Tapi IPK saya di bawah standar rerata para peraih beasiswa. Pengalaman organisasi juga biasa saja. Saya hanya pernah menjadi ketua sebuah kepanitiaan acara konser nasyid dan kepala bidang sebuah unit kegiatan mahasiswa.

Terakhir saat Quora memberikan akses kepada saya untuk membuat Ruang, saya menggagas Birokrasi Indonesia. Selebihnya hanya tulisan saya yang terpencar di berbagai media.

Lalu tiba-tiba keajaiban terjadi.

Saya bahkan telah sampai pada titik di mana saya lelah. Dan berfikir mungkin memang paska sarjana bukan buat saya.

Saya mendaftar Emmcchir sejak 2015, 2016 dan 2021. Ini percobaan ketiga saya.

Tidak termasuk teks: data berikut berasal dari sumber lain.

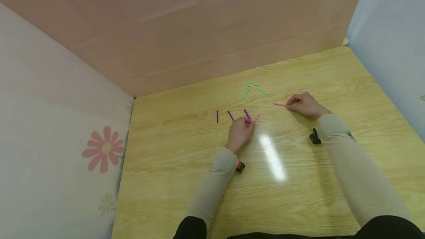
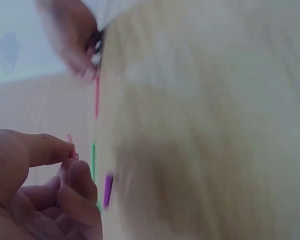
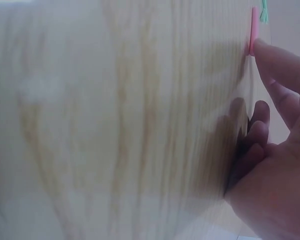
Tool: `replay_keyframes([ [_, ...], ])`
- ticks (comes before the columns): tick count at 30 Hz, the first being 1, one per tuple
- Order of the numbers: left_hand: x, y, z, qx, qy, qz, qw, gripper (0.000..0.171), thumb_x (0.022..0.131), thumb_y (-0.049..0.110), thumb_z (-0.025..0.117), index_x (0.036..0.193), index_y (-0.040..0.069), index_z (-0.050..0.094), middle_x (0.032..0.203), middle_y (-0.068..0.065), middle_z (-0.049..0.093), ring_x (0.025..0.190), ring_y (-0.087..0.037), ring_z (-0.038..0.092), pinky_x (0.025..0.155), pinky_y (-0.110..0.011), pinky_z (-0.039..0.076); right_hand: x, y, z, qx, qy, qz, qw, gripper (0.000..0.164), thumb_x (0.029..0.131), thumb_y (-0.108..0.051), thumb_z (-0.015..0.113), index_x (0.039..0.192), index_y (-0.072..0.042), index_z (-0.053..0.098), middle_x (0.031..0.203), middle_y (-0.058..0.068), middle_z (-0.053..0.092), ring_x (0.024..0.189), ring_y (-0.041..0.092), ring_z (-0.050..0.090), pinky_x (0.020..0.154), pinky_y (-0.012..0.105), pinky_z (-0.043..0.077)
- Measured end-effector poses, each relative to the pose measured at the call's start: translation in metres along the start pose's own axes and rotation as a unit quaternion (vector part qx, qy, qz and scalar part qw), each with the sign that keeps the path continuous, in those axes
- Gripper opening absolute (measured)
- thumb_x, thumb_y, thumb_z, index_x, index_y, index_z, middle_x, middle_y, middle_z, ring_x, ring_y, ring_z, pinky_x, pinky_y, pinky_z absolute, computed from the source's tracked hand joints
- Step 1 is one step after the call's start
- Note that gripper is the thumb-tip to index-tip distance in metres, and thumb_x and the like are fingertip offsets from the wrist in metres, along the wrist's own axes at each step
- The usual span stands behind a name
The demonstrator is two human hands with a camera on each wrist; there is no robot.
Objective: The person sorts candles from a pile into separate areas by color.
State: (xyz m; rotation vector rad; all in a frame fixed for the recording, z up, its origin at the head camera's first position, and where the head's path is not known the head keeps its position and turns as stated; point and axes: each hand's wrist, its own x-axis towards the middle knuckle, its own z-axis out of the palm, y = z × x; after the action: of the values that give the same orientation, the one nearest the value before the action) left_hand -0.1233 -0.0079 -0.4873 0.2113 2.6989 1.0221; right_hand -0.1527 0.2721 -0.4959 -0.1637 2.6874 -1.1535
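Observation:
My left hand (image 1: 240,134) pinches a short pink stick (image 2: 69,137) between thumb and index finger, its other fingers curled below. In the head view, a pink stick (image 1: 257,117) sticks out past those fingertips, and a purple stick (image 1: 247,113) with a pink edge beside it lies just ahead of them. Farther right, my right hand (image 1: 303,105) holds one end of another pink stick (image 1: 279,104) at the tabletop, its free end pointing left. The right wrist view shows that pink stick (image 3: 254,30) at the fingertips. Fingers partly hide both held sticks.
Three green sticks (image 1: 252,85) form an open shape toward the back of the wooden table (image 1: 166,165). Two purple sticks (image 1: 217,116) lie left of the left hand, and a pale yellow stick (image 1: 218,143) lies beside the left wrist. Panels stand behind and at both sides.

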Motion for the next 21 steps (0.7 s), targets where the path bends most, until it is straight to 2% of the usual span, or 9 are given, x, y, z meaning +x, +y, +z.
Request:
replay_keyframes([
  [4, -0.004, 0.015, 0.015, 0.007, -0.017, 0.027, 0.9995, 0.020, 0.093, 0.024, 0.060, 0.095, 0.009, 0.073, 0.083, 0.001, 0.072, 0.067, -0.006, 0.061, 0.058, -0.019, 0.046, 0.001, 0.000, 0.001, -0.002, 0.005, -0.001, 1.000, 0.023, 0.093, -0.016, 0.062, 0.102, 0.004, 0.066, 0.103, 0.024, 0.066, 0.099, 0.032, 0.052, 0.087, 0.040, 0.036],
  [7, -0.005, 0.023, 0.024, -0.001, -0.029, 0.031, 0.9991, 0.020, 0.093, 0.023, 0.060, 0.094, 0.009, 0.073, 0.079, 0.003, 0.071, 0.062, -0.004, 0.058, 0.054, -0.019, 0.046, 0.001, -0.001, 0.002, -0.003, 0.009, -0.004, 1.000, 0.023, 0.093, -0.016, 0.062, 0.102, 0.005, 0.066, 0.102, 0.024, 0.066, 0.099, 0.033, 0.053, 0.086, 0.040, 0.036],
  [15, -0.005, 0.035, 0.044, 0.024, -0.016, 0.030, 0.9991, 0.019, 0.092, 0.027, 0.060, 0.089, 0.015, 0.075, 0.076, 0.007, 0.069, 0.060, -0.004, 0.058, 0.053, -0.019, 0.044, -0.001, -0.003, 0.002, 0.004, 0.005, -0.002, 1.000, 0.024, 0.095, -0.018, 0.059, 0.103, 0.005, 0.066, 0.105, 0.025, 0.066, 0.102, 0.035, 0.053, 0.090, 0.046, 0.036],
  [21, -0.003, 0.041, 0.054, 0.078, -0.005, 0.024, 0.9966, 0.019, 0.090, 0.027, 0.060, 0.084, 0.019, 0.077, 0.075, 0.009, 0.069, 0.059, -0.005, 0.058, 0.050, -0.020, 0.041, -0.003, -0.005, 0.002, 0.012, 0.005, 0.008, 1.000, 0.026, 0.096, -0.018, 0.057, 0.105, 0.005, 0.065, 0.108, 0.025, 0.064, 0.107, 0.037, 0.052, 0.095, 0.051, 0.035],
])
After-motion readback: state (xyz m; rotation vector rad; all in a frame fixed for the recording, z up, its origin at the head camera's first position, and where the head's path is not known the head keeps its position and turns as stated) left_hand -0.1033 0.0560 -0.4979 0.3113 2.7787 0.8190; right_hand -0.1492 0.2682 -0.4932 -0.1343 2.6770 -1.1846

Sebelumnya harus puas berada di reserve list.

Dan kini saya berkesempatan mengenyam ilmu di universitas tertua di belahan barat..

Sebuah anugerah yang luar biasa. Kesempatan nan sangat berharga.

Saya yang dari segi akademik, pengalaman organisasi pun biasa-biasa saja. Lalu apa?

Privilege. Apakah saya memiliki privilege? Bisa jadi. Saya tak pernah kursus bahasa secara formal. Saya bekerja di pemerintahan.

Empat belas kali gagal.

Kemudian menjadi satu dari dua orang Indonesia pertama di program ini.

Dan ini mungkin buat sesiapa saja yang akan dan tengah memperjuangkan mimpinya.

 

Jangan pernah lelah untuk mencari celah!